[Excerpted records]
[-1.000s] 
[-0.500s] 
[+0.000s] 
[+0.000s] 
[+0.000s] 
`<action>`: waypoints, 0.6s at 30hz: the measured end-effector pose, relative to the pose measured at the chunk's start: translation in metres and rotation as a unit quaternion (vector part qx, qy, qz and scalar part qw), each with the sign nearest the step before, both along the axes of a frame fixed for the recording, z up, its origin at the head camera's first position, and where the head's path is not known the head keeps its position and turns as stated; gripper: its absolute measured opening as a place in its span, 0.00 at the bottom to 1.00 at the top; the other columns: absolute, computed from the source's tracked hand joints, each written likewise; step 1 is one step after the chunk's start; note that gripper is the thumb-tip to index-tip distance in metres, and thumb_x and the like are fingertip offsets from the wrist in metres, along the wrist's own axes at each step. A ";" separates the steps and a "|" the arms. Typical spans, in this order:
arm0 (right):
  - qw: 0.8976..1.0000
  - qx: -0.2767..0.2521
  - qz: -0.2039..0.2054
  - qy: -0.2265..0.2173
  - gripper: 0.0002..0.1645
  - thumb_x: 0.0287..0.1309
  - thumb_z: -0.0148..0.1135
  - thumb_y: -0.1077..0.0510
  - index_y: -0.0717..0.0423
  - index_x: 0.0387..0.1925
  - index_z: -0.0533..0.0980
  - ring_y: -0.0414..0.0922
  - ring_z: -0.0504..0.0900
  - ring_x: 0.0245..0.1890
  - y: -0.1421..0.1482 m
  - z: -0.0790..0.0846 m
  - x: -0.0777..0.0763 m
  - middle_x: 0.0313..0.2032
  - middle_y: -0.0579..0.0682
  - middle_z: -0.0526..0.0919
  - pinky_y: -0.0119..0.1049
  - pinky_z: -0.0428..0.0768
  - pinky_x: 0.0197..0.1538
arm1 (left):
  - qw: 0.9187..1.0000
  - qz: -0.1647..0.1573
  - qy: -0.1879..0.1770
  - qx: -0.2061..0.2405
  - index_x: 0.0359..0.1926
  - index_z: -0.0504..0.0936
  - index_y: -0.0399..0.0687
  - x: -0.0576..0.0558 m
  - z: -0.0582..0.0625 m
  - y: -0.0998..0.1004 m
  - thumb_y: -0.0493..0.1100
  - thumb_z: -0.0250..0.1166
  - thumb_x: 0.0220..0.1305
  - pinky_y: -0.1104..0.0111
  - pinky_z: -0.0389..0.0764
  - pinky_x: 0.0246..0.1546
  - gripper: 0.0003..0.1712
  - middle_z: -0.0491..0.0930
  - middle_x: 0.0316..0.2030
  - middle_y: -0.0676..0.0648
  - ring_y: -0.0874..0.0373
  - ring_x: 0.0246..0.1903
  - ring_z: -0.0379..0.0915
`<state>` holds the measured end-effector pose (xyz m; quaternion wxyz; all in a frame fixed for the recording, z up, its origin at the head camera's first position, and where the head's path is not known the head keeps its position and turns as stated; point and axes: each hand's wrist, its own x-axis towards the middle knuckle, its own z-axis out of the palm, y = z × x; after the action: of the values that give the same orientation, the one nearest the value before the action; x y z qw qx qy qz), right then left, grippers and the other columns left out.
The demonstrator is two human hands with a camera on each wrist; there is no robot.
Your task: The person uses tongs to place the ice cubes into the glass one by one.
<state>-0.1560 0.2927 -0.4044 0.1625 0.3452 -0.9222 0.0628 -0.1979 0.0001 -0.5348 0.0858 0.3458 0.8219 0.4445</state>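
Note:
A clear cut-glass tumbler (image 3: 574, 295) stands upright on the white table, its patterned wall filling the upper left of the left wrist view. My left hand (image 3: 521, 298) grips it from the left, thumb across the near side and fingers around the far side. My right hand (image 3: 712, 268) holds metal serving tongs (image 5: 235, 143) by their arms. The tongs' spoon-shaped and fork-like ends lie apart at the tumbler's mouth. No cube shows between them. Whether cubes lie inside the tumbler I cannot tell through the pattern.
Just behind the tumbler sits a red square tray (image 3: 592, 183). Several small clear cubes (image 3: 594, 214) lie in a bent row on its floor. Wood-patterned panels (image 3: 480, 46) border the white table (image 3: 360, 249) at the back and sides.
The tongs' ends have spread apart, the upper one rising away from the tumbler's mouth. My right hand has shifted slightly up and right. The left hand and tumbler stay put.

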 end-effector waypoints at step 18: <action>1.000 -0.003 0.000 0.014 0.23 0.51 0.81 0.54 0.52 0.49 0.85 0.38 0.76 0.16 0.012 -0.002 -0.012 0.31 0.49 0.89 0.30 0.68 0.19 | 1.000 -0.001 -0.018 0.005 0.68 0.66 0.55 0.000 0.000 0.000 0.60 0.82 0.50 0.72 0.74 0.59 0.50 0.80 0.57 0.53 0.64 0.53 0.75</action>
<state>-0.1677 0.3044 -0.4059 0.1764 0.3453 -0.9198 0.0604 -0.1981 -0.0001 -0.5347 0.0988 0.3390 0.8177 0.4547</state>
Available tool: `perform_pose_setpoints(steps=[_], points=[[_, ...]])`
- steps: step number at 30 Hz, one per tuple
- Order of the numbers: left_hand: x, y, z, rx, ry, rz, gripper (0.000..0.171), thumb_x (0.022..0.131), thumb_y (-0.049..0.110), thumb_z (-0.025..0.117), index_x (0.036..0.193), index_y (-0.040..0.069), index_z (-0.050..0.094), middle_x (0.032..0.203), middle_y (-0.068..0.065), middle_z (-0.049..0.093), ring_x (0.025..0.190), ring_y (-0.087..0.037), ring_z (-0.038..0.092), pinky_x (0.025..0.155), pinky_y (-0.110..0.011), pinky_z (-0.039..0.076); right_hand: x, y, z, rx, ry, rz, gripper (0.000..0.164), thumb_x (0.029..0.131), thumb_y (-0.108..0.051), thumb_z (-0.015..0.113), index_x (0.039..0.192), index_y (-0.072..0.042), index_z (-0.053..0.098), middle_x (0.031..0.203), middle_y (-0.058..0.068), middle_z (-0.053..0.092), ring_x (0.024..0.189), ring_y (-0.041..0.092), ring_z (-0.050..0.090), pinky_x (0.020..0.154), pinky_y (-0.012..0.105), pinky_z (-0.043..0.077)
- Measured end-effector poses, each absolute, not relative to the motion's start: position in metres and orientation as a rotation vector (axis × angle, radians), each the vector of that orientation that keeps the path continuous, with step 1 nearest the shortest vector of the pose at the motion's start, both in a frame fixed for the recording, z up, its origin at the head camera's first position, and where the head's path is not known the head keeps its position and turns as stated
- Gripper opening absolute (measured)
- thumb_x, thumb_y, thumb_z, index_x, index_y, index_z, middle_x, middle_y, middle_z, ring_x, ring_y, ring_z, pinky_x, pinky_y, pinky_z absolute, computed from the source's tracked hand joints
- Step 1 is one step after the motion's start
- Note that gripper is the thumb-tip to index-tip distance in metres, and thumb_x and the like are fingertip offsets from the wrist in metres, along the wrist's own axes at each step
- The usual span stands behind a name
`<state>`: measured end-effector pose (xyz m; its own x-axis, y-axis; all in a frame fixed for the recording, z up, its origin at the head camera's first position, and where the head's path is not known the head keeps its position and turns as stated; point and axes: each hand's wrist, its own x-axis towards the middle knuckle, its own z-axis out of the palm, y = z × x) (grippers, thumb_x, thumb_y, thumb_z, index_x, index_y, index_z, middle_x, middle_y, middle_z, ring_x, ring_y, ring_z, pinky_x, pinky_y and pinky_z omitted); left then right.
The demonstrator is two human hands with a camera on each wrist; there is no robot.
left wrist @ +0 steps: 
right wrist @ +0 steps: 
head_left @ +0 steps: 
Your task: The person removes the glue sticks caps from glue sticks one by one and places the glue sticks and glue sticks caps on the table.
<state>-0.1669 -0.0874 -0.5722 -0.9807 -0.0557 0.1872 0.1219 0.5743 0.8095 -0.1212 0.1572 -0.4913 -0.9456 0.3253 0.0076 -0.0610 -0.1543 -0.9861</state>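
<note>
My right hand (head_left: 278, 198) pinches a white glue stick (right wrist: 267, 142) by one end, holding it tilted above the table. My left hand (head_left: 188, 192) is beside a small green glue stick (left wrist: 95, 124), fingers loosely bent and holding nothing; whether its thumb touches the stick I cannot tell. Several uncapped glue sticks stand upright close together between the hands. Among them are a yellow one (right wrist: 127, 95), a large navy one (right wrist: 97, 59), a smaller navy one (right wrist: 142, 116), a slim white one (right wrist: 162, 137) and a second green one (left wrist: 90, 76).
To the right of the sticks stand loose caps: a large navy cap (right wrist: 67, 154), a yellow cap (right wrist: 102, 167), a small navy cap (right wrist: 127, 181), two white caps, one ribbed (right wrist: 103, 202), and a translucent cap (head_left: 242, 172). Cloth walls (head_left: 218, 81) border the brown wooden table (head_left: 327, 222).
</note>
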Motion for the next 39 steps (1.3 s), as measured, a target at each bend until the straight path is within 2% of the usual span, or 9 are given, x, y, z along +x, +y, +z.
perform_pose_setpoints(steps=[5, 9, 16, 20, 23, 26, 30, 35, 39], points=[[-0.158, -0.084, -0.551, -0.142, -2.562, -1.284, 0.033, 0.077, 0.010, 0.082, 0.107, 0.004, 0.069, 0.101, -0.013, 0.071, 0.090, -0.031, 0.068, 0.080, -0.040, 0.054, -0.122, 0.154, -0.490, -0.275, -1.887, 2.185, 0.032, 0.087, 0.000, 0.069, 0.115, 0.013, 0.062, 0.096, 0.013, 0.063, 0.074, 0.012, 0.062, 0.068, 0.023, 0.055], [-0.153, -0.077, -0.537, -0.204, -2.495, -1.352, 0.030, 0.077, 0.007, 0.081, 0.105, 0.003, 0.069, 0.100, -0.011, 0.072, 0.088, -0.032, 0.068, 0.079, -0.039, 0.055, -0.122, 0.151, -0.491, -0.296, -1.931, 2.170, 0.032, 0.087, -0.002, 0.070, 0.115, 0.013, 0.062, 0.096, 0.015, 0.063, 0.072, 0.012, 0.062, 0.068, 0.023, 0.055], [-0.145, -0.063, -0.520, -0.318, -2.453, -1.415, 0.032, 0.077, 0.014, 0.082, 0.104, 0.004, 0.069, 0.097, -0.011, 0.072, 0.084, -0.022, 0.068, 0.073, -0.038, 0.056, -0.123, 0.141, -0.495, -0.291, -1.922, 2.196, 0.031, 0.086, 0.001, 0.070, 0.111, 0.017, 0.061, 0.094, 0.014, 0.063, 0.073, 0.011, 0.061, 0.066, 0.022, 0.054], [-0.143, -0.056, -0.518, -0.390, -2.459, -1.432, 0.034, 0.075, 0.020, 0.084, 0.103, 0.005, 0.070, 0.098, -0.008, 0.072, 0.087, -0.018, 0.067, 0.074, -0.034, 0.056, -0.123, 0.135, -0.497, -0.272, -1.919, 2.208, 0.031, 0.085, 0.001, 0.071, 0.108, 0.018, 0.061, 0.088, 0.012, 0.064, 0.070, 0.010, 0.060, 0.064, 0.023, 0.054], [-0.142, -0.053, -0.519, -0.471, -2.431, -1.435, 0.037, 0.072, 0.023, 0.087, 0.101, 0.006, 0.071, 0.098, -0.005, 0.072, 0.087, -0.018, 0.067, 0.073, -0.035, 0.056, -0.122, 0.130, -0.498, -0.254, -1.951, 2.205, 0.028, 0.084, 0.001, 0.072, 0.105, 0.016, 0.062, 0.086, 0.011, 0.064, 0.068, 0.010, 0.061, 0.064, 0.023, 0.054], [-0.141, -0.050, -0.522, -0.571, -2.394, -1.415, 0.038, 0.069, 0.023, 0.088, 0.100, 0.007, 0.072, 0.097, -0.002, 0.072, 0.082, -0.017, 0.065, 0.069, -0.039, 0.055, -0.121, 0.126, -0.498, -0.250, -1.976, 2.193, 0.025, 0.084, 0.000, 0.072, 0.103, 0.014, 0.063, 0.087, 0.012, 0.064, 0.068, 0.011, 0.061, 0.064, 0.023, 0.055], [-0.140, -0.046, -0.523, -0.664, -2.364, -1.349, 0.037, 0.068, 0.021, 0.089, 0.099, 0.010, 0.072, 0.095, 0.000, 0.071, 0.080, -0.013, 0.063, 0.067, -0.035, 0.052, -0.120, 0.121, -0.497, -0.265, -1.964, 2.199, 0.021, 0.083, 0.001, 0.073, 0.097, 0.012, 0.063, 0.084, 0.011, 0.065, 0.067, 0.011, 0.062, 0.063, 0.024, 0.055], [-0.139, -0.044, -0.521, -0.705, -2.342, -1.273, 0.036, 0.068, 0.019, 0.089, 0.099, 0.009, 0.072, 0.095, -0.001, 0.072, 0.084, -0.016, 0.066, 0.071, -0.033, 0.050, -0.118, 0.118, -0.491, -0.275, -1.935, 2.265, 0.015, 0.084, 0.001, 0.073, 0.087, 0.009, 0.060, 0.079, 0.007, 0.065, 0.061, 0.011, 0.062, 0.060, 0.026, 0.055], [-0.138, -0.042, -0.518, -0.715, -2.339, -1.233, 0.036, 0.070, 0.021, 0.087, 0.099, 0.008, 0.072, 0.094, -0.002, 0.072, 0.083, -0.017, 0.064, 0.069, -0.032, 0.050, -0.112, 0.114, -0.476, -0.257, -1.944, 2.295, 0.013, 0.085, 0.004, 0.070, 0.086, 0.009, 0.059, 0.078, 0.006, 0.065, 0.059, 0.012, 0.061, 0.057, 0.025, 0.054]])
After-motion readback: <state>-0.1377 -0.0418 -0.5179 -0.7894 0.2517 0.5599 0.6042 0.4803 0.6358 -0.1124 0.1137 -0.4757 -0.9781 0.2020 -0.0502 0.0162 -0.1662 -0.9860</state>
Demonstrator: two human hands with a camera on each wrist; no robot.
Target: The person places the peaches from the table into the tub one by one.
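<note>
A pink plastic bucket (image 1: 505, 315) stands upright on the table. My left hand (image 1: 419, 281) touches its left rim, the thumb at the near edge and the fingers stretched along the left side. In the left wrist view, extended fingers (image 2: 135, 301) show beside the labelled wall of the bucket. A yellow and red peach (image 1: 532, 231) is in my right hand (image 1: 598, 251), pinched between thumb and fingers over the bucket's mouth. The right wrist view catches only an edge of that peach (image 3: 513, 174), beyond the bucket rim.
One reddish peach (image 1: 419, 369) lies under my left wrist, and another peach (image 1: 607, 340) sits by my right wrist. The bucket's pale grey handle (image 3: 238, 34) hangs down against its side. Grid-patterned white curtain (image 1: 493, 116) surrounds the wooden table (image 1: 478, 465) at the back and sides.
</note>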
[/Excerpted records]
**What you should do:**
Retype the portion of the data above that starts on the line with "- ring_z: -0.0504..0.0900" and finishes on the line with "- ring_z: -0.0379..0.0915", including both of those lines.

**Worked solution:**
  - ring_z: -0.0504..0.0900
  - ring_x: 0.0245..0.1890
  - y: -0.1421..0.1482 m
  - z: -0.0790..0.0846 m
  - x: -0.0777..0.0763 m
  - middle_x: 0.0313..0.2032
  - middle_y: -0.0579..0.0682
  - middle_z: -0.0526..0.0919
  - pinky_y: -0.0119..0.1049
  - pinky_z: -0.0428..0.0768
  - pinky_x: 0.0197..0.1538
arm1 (left):
  - qw: 0.9187..1.0000
  - qz: -0.1647..0.1573
  - qy: -0.1879..0.1770
  - qx: -0.2061..0.2405
  - index_x: 0.0359..0.1926
  - index_z: -0.0504..0.0936
  - index_y: -0.0399..0.0687
  - x: -0.0576..0.0558 m
  - z: -0.0582..0.0625 m
  - y: -0.0998..0.1004 m
  - thumb_y: -0.0493..0.1100
  - thumb_z: -0.0250..0.1166
  - thumb_x: 0.0220..0.1305
  - pinky_y: -0.1104..0.0111
  - pinky_z: -0.0389..0.0764
  - pinky_x: 0.0246..0.1546
  - gripper: 0.0003..0.1712
  - middle_z: -0.0491..0.0930
  - middle_x: 0.0316..0.2030
  - middle_y: -0.0676..0.0648
  - ring_y: -0.0874..0.0373
  - ring_x: 0.0246..0.1903
  - ring_z: -0.0379..0.0915

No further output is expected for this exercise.